Dışarıda biraz yağış ve soğuk vardı, artık nihayet gün ışığı görünüyordu. Sabit saat uygulaması geçtiğimiz aylarda okula giden, işe giden herkes için kabustu. Birden kapı zili duyuldu, bu gelen karısı olamazdı çünkü o evde kimse olmadığını düşünerek kendi anahtarı ile kapıyı açardı. Poyraz, kapıyı birden açtı ve karşısında iki polis durmaktaydı. Birinin elinde telsiz, diğerinin elinde ise birkaç dosya kâğıdı vardı.

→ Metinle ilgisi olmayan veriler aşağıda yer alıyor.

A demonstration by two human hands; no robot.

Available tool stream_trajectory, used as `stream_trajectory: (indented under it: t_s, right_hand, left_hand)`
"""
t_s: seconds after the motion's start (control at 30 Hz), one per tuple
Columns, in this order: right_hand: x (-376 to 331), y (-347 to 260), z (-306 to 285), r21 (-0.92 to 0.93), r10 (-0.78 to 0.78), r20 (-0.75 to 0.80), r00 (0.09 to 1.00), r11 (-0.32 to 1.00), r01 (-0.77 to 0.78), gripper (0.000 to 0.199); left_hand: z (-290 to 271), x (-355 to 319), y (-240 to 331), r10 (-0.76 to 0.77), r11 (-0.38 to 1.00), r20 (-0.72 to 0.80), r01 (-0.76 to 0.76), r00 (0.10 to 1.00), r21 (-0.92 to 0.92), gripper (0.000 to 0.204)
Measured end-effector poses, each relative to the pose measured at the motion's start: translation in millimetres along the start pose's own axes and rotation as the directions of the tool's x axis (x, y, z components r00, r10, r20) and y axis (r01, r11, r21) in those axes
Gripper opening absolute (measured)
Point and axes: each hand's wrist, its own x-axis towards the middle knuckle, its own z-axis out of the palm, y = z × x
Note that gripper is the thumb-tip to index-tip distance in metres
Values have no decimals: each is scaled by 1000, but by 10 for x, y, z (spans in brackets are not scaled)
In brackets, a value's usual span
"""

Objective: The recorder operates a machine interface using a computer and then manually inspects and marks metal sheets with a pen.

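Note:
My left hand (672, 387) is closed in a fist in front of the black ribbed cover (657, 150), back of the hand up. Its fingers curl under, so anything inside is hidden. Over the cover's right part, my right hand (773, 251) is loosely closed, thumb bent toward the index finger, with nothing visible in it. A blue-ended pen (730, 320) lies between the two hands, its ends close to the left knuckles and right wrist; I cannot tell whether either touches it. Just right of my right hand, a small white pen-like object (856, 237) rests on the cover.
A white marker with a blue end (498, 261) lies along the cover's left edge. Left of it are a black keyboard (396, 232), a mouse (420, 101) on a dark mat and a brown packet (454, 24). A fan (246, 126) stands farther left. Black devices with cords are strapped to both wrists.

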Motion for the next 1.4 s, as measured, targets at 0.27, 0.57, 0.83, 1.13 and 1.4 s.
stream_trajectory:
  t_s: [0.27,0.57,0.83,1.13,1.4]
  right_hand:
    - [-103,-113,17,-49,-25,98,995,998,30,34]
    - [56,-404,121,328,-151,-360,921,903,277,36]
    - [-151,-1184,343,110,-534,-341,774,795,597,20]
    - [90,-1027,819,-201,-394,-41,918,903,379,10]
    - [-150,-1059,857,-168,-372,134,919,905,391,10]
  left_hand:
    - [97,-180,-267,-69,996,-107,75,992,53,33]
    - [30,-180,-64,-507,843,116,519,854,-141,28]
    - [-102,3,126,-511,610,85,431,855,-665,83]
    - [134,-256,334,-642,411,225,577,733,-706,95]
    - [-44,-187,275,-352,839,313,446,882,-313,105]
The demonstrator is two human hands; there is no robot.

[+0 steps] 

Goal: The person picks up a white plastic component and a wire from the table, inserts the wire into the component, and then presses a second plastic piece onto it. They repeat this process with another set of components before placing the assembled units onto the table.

“Poyraz Hocam, selamünaleyküm. Hakkınızda şikâyet var, karakola geleceksiniz“ dedi.

“Ne şikâyeti? Ne oldu?”

“Karakola geldiğinizde açıklarız. Gelmek istemezseniz, sizi mevcutlu olarak götüreceğim.”

“Mevcutlu ne demek anlamadım?”

“Yani bir memur eşliğinde, zorunlu olarak karakola götürmek, bu kelepçeli de olabilir, kelepçesiz de, bu sizin bize olan tavrınıza bağlı, koskoca lise hocasısınız, bize zorluk çıkarmayacaksınızdır umuyorum.”

“Yok yok, gidelim bir an önce, öğrenelim sorun neymiş.”

Devletin yeni verdiği son model polis arabası ile karakola doğru yola çıktık.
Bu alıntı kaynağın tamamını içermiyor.